> YOUR INSTRUCTIONS: Say how many lines of the listing below hold the word "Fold". Give only that number.

⁂

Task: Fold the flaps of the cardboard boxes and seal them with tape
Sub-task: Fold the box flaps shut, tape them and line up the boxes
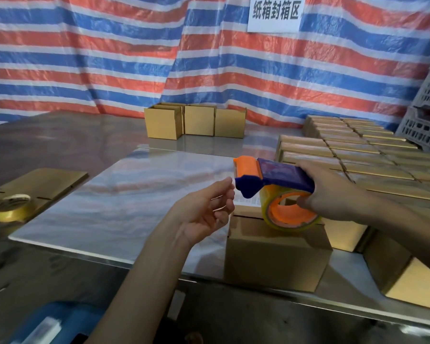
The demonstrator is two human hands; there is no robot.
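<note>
Centrally, table (pixel 124 202) carried closed cardboard box (pixel 271 256) at near edge. Just above box hung tape dispenser (pixel 278 180), right hand (pixel 333 192) fingers curled round it. Beside dispenser nose, left hand (pixel 206 214), fingers loosely relaxed, holding nothing.

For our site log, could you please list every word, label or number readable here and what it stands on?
"纸箱封箱区": on the white paper sign hung on the striped tarp.
Any print on the spare tape roll, far left: too blurred to read.
Tape dispenser and the cardboard box below it: no text visible.
</note>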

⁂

> REPLY TO THE EXERCISE: 2